C’est ce que montrent des collègues au fil d’une étude récente menée par Vera Warmuth de l’Université de Munich (1). Les scientifiques se sont intéressés à la génétique du gobemouche noir, un passereau d’une dizaine de grammes, plus petit que ma main, qui niche dans les forêts, les parcs et les jardins en Eurasie, se nourrissant d’insectes. L’équipe de recherche a déterminé les mutations de l’ADN pour différentes populations de gobemouche, de l’Espagne à la Norvège. La fréquence de ces mutations leur a permis de dater le moment précis au cours duquel ces populations se sont séparées les unes des autres. Ils ont constaté que ces divergences correspondent étroitement à des évènements climatiques majeurs, notamment des fluctuations de températures globales dépassant parfois la dizaine de degrés.

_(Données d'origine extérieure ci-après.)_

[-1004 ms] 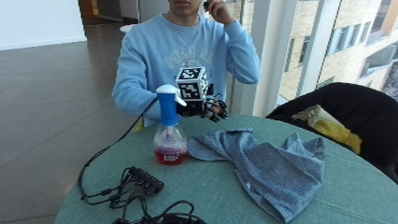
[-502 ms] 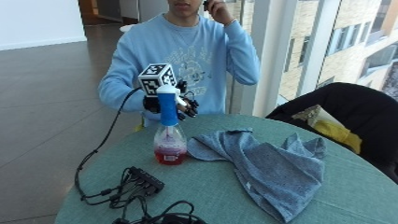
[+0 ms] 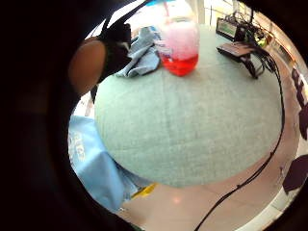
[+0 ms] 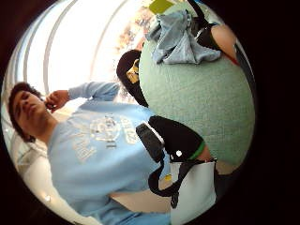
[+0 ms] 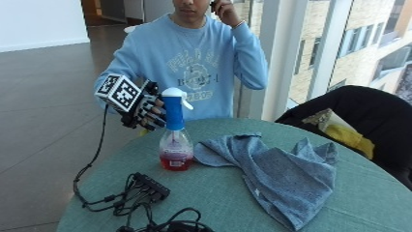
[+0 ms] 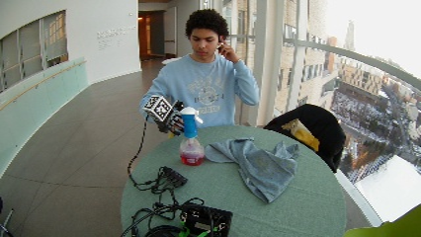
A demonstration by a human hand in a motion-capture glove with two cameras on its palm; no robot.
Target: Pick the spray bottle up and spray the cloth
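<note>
A clear spray bottle with red liquid, a blue neck and a white trigger head stands on the round green table. A crumpled blue cloth lies just beside it toward the window. My gloved right hand hovers level with the blue neck, on the side away from the cloth. Its fingers are spread and relaxed, close to the neck without gripping it. The little finger side palm view shows the bottle a short way off, with the cloth behind it. The wide view shows the same bottle and hand.
A black power strip with tangled cables lies on the table in front of the bottle. A black box sits at the near edge. A black chair with a yellow item stands by the window. The person's bare hand is at their ear.
My gloved hand has travelled from behind the bottle on the cloth side, across it, to the side away from the cloth. Bottle and cloth have not moved.
</note>
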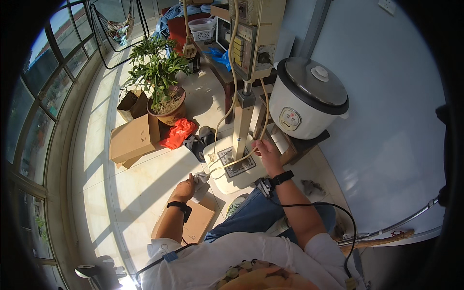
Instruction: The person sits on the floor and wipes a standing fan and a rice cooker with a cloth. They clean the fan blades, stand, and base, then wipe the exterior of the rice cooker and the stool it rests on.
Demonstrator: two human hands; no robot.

Ce fut le cas il y a approximativement 130 000 ans, avec une période abrupte de refroidissement qui transforma les forêts européennes en toundra et mis à mal les populations de gobemouches. A la fin de cet épisode, il y a environ 110 000 ans, les gobemouches ont recolonisé les espaces à nouveau habitables, avec des populations distinctes en péninsule ibérique par rapport au reste de l’Europe. Cette différenciation ancienne des gobemouches ibériens est surprenante, car on pensait jusqu’alors qu’elle n’était apparue qu’après la toute dernière glaciation, il y a une dizaine de milliers d’années. Comme me le confirme Jacques Blondel, spécialiste de l’évolution des oiseaux au CNRS «la biodiversité d’aujourd’hui est un héritage des oscillations climatiques qui ont ponctué les deux derniers millions d’années. L’étude de Warmuth et collègues a le grand mérite de préciser le tempo et le mode de cette différenciation à l’aide d’un exemple précis».

 

Les gobemouches de ma région passent actuellement l’hiver en Afrique subsaharienne et je ne peux les interroger sur les gesticulations de la COP26. Il est fort probable que le réchauffement en cours va, à nouveau, transformer leurs aires de répartition et affecter leurs tailles de populations. Des études récentes montrent qu’il chamboule d’ores et déjà leur migration, les contraignant à rentrer en Europe une dizaine de jours plus tôt (2). Dans leurs zones de nidification, ils retrouveront des paysages dévastés par l’agriculture intensive et la foresterie moderne, où les insectes essentiels à leur survie se font rares.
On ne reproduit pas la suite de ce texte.